Reprodução Instagram
Em entrevista ao BNews, o senador Otto Alencar fez uma breve análise sobre o momento atual na política do Estado assim como desdobramentos da saída do PP da base petista e seu projeto de reeleição ao Senado. O senador revelou, ainda, detalhes das conversas que teve com o ex-presidiário petista Lula da Silva.
Para o social democrata, os boatos da sua candidatura ao Governo não passou de especulações.

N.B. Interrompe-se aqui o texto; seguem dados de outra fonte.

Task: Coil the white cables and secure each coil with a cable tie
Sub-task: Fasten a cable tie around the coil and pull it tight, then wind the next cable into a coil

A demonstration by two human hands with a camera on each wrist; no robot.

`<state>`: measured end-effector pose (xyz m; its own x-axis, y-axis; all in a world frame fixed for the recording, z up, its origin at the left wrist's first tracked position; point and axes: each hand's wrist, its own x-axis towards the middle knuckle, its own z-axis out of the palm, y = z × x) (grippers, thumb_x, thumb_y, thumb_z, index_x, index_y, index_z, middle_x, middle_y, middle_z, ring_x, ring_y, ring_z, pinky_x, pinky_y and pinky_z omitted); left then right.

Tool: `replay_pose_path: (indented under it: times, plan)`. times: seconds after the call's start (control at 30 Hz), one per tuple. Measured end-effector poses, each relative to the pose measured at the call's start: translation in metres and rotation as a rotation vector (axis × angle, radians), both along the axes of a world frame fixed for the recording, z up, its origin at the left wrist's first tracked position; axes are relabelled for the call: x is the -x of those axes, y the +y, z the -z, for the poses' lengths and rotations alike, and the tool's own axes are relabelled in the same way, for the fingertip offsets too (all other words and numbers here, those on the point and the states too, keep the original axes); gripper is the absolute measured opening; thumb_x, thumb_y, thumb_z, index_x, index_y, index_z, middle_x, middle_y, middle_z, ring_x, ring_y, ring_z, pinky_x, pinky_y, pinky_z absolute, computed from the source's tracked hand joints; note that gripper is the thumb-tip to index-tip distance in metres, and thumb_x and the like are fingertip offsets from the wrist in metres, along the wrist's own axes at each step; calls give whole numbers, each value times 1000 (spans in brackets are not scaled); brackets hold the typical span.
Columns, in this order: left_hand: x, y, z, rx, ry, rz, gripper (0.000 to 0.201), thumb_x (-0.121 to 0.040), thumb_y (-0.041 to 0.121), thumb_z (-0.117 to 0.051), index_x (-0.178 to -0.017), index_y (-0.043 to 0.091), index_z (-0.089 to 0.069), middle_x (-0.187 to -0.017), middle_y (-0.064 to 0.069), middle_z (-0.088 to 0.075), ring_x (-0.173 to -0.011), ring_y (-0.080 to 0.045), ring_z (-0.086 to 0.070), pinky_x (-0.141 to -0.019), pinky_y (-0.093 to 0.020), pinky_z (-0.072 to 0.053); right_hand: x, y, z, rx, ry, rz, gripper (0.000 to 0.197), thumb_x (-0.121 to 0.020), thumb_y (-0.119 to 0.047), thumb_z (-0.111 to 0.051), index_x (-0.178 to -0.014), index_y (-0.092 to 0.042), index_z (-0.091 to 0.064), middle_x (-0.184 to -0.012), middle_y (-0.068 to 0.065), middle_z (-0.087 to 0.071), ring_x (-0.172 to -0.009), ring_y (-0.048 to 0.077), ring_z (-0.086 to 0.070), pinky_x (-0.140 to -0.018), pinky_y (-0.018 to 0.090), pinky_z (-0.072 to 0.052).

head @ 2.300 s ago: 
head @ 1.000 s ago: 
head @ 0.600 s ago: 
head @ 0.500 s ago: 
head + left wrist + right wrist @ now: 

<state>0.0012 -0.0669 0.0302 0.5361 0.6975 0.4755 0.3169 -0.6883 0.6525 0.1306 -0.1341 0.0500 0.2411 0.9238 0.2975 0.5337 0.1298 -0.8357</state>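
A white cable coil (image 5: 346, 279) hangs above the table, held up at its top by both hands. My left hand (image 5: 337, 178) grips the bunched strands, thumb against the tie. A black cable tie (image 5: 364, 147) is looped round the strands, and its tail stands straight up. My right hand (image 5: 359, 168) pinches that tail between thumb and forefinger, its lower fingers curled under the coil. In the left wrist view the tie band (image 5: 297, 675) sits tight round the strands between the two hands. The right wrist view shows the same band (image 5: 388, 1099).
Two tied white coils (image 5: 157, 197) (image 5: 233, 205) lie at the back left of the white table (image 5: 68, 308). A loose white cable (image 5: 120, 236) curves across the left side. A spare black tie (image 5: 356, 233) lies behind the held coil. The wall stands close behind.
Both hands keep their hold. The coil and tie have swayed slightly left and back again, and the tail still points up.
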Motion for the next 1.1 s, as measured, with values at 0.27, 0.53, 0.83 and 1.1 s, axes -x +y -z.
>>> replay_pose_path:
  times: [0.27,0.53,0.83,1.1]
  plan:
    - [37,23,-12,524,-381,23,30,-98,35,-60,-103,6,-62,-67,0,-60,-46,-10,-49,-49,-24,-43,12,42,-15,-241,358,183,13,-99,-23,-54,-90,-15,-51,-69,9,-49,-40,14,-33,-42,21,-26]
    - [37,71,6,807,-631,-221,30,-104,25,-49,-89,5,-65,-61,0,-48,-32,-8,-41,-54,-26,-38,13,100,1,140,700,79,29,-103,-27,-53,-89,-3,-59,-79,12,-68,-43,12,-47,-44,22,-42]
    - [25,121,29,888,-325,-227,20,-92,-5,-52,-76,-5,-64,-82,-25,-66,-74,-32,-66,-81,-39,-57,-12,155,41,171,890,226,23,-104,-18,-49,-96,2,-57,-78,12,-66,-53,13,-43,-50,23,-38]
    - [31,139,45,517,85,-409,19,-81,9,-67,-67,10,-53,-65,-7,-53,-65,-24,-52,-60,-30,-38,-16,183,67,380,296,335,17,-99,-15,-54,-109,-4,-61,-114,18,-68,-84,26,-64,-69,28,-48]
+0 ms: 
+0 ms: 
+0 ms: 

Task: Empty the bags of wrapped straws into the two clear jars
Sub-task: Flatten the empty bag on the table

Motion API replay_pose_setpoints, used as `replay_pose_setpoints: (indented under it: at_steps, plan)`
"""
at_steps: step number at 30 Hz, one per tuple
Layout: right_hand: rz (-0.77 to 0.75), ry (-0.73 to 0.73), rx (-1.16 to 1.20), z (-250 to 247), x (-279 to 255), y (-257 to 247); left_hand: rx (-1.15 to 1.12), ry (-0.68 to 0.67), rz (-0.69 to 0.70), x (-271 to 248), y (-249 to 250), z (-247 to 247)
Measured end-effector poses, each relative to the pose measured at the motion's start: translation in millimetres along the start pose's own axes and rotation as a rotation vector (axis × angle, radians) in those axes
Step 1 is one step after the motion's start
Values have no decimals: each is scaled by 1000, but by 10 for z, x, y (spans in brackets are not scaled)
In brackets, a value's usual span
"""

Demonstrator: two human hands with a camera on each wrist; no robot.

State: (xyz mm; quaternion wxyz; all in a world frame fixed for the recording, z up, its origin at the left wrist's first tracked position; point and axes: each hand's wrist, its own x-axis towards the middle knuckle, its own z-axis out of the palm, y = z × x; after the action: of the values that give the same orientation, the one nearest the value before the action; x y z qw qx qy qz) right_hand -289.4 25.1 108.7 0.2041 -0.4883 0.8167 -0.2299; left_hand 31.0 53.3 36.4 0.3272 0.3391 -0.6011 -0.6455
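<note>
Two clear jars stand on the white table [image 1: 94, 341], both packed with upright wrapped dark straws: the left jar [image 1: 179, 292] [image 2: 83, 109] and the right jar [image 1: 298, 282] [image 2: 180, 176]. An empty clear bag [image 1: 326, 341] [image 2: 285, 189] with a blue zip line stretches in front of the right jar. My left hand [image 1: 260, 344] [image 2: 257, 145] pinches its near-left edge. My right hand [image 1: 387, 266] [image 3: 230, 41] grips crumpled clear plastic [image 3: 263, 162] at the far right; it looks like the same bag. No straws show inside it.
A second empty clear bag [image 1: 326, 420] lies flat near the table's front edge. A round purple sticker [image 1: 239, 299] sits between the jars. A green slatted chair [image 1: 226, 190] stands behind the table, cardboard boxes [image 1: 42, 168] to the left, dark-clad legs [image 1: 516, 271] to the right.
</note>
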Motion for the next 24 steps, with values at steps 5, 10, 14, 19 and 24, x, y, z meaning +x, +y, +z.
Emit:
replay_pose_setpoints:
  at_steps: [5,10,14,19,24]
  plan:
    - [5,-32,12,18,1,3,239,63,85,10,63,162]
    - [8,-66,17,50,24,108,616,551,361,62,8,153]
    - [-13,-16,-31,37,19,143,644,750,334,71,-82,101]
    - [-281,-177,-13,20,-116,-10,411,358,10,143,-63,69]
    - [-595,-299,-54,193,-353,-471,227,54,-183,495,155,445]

“Sempre me coloquei como candidato ao Senado. O Partido dos Trabalhadores escolheu o nome do secretário de Educação, Jerônimo Rodrigues, que tem o meu apoio, apoio do nosso grupo. Vamos caminhar juntos, como sempre estivemos juntos e confiantes porque nós temos todo um acervo de lideranças que vai de vereador ao vice-prefeito, a prefeito, todos eles reunidos, que sem dúvida nenhuma é uma militância muito forte e eu acredito muito nessa militância forte para disputar uma bela eleição (…) desde o início com Wagner eu disse a ele que não aceitava ser candidato a governador. Eu disse a ele, disse ao presidente Lula em São Paulo. Presidente Lula ainda conversou comigo, ‘olha Alencar, veja aí, reveja’. Eu disse, presidente eu não sou candidato. Quando eu votei em São Paulo na quarta-feira, na segunda-feira seguinte o presidente Lula me ligou e disse textualmente ‘olha eu vi que você ficou constrangido porque você não quer ser candidato. Se é candidato a senador, eu vou lhe apoiar. Eu disse permanentemente a Wagner, disse a Rui, fui na Seplan, naquele dia que você foi me entrevistar, e disse a João Leão que eu não era candidato a governador, era candidato a senador, disse a ele lá na vista de Jabes, do deputado Cacá Leão. Então eu fui honesto com o meu pensamento, com meu projeto político a vida inteira. Não declinei em nenhum momento. Só que nesse período me fizeram candidato a governador sem eu ser. Você não pode ter um projeto político e, de repente, mudar dele sem se preparar para exercer, primeiro, a liderança de uma candidatura ao governo, que não é tão fácil e depois ir para o governo sem ter essa ideia de voltar a ser Executivo”.
Em um trecho da entrevista, Otto acusou Bolsonaro de “discriminar a Bahia”.
“Sou contra a política econômica do governo, a política de saúde que levou e ceifou quase 700 mil vidas aí pela pandemia. Sou contra a política de discriminação da Bahia, a Bahia sem investimento nenhum. Não tem uma obra nova iniciada na Bahia. Eu desafio o presidente da República a mostrar uma obra que ele iniciou na Bahia, concluiu algumas, não iniciou nenhuma obra na Bahia. Fez o cerco no governador Rui Costa. Pelas crises recorrentes que aconteceram, todas gestadas pelo presidente da República, de e agredir jornalista, como agrediu várias vezes, agredir as mulheres, ameaçar pessoas, ameaçar a democracia no 7 de setembro de 2020. Então eu não sou contra essa política, eu fiz oposição responsável o tempo inteiro a Bolsonaro. E aqueles que apoiaram o Bolsonaro precisam agora botar a cara como apoiadores de Bolsonaro. Muitos estão aí e vão ter que sustentar esse legado do Bolsonaro. Eu vou sustentar o legado aqui do governador Rui Costa, do ex-governador Jaques Wagner, nesse período que nós estamos juntos, e o legado do ex-presidente Luiz Inácio Lula da Silva. Eu vejo meu país com muita tristeza agora no mapa da fome desde o fim 2017. Saiu do mapa da fome em 2014, entrou em 2017 e está até hoje, o desemprego e milhões e milhões de brasileiros com carestia, a inflação da cesta básica altíssima, os juros de dez 10.75%. Consegui com o Banco Central, com o Ministério da Economia, talvez uma das coisas mais importantes que conseguimos agora, que não se alterasse os encargos financeiros dos contratos assinados com agronegócio, com a indústria e com os serviços. Então, quem assinou contrato de financiamento de 3%, ia passar para 10.75%, O Banco CentraL, através do nosso trabalho da Comissão de Assuntos Econômicos, editou uma portaria mantendo os encargos financeiros dia do contrato, e não com a revisão do aumento dos juros. Com dólar alto, com bolsa oscilando, eu sou um crítico disso”.